On Fri, Apr 29, 2011 at 6:32 AM, John Lato
If you do this, the user needs to take care to order the iteratees so that the last iteratee has small leftovers. Consider:
manyToOne [consumeALot, return ()]
In this case, the entire stream consumed by the first iteratee will need to be retained and passed on by manyToOne. In many cases, the user may not know how much each iteratee will consume, which can make these semantics problematic.
Iteratee has 'enumPair', (renamed 'zip' in HEAD) which returns the leftovers from whichever iteratee consumes more. This avoids the problem of retaining extra data, and seems simpler to reason about. Although if you really need to consume a predictable amount of data, the safest is probably to run the whole thing in a 'take'.

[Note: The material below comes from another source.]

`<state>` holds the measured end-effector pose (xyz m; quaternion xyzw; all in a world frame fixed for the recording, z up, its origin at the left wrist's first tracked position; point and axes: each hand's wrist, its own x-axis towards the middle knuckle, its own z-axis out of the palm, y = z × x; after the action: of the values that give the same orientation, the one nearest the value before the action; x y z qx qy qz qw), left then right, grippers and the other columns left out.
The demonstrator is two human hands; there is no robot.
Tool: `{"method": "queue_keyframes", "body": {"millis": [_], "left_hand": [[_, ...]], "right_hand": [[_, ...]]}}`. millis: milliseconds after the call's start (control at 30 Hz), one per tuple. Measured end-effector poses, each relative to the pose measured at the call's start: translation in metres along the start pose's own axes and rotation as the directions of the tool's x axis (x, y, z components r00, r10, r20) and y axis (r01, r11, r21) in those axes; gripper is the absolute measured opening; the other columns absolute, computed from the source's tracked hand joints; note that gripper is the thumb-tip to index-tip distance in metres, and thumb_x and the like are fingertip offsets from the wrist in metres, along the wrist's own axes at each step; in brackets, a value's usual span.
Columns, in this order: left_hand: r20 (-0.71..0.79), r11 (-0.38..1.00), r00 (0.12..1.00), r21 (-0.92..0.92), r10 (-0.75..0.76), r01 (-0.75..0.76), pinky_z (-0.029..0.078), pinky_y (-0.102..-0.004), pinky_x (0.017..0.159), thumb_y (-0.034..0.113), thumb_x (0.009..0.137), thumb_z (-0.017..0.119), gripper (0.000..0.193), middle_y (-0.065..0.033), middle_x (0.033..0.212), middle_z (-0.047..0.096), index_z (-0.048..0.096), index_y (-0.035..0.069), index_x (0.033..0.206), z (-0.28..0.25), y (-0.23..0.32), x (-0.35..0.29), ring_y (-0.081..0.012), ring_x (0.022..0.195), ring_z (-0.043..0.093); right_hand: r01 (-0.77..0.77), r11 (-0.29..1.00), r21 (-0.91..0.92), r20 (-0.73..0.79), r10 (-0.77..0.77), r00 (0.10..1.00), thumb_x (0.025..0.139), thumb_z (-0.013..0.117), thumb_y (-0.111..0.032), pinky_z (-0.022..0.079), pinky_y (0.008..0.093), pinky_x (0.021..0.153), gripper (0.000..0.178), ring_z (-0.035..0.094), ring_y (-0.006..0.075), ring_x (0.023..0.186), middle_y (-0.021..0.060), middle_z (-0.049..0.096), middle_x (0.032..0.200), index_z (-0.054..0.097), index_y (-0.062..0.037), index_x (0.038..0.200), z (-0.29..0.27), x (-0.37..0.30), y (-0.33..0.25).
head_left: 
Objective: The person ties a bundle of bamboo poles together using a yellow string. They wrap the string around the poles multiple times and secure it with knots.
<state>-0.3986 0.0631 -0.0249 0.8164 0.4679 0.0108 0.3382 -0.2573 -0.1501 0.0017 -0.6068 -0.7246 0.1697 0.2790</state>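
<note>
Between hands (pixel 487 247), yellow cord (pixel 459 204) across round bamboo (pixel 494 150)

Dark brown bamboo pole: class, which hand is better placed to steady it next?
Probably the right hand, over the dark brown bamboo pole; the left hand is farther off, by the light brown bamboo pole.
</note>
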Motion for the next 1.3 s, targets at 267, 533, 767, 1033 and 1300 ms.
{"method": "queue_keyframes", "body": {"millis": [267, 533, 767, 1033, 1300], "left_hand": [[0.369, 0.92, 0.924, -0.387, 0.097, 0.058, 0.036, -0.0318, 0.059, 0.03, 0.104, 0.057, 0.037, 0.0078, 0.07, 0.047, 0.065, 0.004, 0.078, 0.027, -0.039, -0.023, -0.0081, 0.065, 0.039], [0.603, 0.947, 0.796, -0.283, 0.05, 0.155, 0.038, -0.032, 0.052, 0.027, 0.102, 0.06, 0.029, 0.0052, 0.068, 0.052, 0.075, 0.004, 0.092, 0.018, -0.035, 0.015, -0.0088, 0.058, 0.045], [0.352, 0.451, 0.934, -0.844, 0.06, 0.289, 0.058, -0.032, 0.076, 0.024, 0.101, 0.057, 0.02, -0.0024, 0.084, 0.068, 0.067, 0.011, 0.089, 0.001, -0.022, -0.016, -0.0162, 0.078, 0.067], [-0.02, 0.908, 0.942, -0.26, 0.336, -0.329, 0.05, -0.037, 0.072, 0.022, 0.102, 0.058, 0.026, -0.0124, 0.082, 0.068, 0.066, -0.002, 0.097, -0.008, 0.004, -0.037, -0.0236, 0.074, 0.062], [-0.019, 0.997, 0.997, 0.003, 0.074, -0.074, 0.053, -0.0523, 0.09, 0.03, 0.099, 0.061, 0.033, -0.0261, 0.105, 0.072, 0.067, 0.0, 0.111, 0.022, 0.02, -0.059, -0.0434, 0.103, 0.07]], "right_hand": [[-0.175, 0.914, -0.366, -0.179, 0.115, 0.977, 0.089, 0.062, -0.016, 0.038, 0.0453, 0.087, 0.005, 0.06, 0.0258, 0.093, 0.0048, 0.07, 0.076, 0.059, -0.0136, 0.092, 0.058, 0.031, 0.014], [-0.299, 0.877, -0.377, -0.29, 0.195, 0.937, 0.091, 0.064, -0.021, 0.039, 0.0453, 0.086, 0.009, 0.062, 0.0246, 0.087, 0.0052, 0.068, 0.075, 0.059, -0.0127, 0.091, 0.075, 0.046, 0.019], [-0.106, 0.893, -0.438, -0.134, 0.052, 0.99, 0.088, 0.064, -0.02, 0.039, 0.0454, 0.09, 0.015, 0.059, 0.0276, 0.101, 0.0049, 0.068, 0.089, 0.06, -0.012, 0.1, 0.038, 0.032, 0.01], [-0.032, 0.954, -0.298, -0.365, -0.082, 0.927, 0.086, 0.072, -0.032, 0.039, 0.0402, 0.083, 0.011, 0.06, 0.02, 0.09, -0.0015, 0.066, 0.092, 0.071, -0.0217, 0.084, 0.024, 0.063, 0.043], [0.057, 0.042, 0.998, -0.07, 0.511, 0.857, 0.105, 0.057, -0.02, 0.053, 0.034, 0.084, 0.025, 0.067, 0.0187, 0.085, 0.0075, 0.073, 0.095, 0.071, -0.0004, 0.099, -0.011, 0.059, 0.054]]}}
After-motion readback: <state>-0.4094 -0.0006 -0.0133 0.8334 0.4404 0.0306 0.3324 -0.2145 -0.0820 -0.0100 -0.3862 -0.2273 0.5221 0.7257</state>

My motivation is: in general it is difficult (impossible?) to choose the iteratee that consumed more data because you don't know what the data is. For example, if you give 'Chunks [a,b]' to two iteratees and one of them returns 'Chunks [c]' and the other one returns 'Chunks [d]', which one consumed more data? The answer is that it depends on the types. If they are Ints, both consumed the same, if they are ByteStrings, you would need to check if one is prefix of the other. What if one returns 'Chunks [c]' and the other one returns 'Chunks [d,e]'? If they are ByteStrings, should we compare 'c' against 'd ++ e'? So I thought it would be easier to program with an API that is predictable and immune to changes in block sizes. If you don't want leftovers, just use 'manyToOne [..., dropWhile (const True)]', which guarantees that you won't leak. Cheers, -- Felipe.